Côté galette, Diaphana livre un Blu-ray de L’Accident de piano à la hauteur de la bizarrerie du film. L’image respecte à la lettre les choix esthétiques de Quentin Dupieux : la définition est précise, les contrastes bien gérés, et la colorimétrie légèrement désaturée de l’ensemble colle à l’ambiance absurde et un brin clinique du film. Les noirs sont profonds sans jamais boucher les détails, et les visages conservent leur grain naturel, même dans les scènes les plus fixes (et Dieu sait qu’il y en a). Pas de surenchère numérique, pas de lissage artificiel : c’est propre, net, presque chirurgical. Un rendu qui sied parfaitement à l’univers du film, où chaque plan semble avoir été pensé comme une vignette de BD minimaliste. Côté son, le disque propose tout d’abord un mixage DTS-HD Master Audio 5.1 qui, bien que discret, offre une spatialisation subtile, notamment dans les rares scènes d’extérieur ou lors des silences pesants qui font tout le sel du film. Les dialogues sont clairs, bien centrés, et la musique — toujours aussi minimaliste chez Dupieux — bénéficie d’un bel écrin. On aura également droit à un mixage DTS-HD Master Audio 2.0, qui se montre naturellement plus frontal, mais conserve une belle dynamique. Pas de souffle, pas de saturation : c’est du travail bien fait, sans tape-à-l’œil, à l’image du film lui-même.

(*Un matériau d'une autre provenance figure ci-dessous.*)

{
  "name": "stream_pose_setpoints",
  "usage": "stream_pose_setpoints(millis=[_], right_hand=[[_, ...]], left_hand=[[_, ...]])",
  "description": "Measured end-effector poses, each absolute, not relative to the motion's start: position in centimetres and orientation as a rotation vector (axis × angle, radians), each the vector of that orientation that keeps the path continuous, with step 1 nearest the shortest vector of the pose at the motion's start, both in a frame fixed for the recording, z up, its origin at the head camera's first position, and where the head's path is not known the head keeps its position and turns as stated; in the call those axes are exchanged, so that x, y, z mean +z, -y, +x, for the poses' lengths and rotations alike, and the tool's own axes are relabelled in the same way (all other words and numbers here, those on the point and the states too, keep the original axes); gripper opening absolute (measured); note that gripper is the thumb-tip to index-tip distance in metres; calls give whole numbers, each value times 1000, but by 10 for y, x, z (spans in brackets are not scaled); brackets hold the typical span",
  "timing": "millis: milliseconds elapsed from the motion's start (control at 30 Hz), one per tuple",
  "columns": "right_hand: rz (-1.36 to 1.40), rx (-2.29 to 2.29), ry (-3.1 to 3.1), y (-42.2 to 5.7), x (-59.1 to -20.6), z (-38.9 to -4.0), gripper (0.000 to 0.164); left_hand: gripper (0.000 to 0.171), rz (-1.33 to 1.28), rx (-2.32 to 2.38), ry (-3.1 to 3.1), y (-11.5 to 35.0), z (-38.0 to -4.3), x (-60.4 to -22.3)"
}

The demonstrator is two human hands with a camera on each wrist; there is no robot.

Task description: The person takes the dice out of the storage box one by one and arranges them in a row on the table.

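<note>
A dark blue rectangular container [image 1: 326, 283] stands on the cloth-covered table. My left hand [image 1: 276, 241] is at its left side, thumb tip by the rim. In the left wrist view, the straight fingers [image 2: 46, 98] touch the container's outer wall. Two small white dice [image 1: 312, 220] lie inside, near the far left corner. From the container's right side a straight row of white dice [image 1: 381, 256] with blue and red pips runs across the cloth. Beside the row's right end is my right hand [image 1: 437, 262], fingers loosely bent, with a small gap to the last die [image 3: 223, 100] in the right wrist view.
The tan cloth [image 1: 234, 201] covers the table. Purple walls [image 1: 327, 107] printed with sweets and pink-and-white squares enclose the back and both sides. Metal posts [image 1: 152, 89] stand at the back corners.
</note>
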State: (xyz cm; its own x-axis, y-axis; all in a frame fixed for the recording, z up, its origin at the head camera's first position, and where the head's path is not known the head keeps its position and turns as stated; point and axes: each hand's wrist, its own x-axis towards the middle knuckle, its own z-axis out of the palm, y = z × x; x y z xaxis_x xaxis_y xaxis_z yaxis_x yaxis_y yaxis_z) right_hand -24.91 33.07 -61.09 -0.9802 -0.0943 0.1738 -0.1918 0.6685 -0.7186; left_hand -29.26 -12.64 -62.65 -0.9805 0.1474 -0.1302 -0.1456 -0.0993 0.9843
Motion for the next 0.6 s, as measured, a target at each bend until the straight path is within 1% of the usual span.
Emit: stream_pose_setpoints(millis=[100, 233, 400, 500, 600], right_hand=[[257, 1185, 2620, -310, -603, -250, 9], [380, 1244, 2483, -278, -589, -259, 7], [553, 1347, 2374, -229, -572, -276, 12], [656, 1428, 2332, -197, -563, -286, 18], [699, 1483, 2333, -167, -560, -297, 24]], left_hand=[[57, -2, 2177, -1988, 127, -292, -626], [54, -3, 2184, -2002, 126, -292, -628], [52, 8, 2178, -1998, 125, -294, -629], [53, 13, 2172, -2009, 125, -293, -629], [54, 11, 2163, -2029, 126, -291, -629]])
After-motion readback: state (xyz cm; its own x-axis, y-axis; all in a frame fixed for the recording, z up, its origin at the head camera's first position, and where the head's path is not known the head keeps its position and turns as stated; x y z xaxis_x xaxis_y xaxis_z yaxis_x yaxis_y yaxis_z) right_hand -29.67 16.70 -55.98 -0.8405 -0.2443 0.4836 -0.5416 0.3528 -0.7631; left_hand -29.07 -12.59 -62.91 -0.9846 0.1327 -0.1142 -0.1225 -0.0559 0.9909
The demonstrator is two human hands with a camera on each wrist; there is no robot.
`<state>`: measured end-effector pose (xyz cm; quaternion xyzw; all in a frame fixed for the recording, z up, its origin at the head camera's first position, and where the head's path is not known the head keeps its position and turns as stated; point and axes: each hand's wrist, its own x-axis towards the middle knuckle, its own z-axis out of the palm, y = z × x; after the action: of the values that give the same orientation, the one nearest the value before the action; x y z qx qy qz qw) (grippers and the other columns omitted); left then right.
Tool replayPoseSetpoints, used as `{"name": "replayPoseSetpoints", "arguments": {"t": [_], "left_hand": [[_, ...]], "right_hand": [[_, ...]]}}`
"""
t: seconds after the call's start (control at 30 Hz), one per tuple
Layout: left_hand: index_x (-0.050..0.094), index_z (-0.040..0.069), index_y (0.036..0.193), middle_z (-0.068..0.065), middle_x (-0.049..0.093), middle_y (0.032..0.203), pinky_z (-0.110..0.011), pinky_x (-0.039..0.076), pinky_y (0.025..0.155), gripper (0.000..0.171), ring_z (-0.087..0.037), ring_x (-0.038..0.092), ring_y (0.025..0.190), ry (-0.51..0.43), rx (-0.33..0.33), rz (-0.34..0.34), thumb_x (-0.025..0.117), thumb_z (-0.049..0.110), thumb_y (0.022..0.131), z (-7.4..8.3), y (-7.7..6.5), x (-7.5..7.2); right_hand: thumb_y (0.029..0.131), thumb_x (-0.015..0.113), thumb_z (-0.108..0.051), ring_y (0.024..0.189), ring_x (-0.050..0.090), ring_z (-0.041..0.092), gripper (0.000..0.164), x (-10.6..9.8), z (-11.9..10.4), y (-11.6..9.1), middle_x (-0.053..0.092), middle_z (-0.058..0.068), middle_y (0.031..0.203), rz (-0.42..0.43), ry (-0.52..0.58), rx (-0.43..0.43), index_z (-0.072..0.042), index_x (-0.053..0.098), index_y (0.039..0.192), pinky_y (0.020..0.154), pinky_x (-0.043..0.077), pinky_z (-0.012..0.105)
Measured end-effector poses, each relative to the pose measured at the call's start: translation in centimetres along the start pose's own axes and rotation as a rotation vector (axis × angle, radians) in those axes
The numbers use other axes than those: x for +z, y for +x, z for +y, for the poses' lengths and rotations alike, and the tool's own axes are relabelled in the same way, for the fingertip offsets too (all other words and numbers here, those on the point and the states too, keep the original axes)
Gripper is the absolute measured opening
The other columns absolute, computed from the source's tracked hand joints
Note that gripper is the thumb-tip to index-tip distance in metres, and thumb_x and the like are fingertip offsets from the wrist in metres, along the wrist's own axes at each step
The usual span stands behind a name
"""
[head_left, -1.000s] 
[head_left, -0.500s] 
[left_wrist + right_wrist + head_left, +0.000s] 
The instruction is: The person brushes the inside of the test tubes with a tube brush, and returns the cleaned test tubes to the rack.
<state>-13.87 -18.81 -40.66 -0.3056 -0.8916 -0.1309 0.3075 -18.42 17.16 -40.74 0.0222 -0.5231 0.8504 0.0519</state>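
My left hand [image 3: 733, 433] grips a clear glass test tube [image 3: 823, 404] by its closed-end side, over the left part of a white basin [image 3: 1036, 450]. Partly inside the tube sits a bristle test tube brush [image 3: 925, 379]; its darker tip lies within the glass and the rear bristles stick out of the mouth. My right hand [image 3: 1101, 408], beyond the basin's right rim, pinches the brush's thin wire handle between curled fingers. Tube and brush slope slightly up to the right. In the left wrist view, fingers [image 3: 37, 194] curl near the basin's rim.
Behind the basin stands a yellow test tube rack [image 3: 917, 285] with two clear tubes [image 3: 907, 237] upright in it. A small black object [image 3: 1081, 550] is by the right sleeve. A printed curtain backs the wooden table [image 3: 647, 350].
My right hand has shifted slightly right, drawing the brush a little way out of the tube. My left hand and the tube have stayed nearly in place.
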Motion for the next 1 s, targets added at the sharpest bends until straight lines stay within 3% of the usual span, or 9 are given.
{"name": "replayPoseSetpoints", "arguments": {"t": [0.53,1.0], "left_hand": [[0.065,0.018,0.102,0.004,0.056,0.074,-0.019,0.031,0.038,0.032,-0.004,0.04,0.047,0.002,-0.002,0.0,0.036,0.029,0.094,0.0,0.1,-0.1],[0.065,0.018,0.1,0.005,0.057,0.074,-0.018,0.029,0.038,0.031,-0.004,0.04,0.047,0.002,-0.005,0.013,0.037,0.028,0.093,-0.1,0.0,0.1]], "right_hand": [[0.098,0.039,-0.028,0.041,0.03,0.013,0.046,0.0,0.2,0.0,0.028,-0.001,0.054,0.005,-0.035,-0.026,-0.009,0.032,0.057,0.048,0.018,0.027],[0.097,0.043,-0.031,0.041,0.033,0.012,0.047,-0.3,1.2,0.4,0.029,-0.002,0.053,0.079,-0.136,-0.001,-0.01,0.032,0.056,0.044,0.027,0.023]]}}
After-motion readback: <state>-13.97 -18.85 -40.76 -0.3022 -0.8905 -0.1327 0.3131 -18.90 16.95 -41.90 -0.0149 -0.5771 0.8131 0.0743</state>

Les suppléments disponibles sur le Blu-ray de L’Accident de piano sont peu nombreux, mais intéressants : on commencera avec un entretien croisé avec Magaloche et Magalie (6 minutes), les deux interprètes du personnage, Adèle Exarchopoulos et Morena Gosset, répondent aux questions de Coco, la jeune réalisatrice du making of présent sur le Blu-ray du Deuxième acte. On embrayera ensuite avec un entretien avec Quentin Dupieux, Adèle Exarchopoulos et Jérôme Commandeur (18 minutes), enregistré à l’issue d’une projection du film. Les intervenants y évoqueront la genèse du film, la collaboration entre Quentin Dupieux et Adèle Exarchopoulos (déjà vue dans Mandibules), de la signification du titre, de l’obsession du cinéaste pour les objets absurdes, et — évidemment — de l’importance des yahourts dans le film. Très intéressant ! On terminera enfin avec la traditionnelle bande-annonce.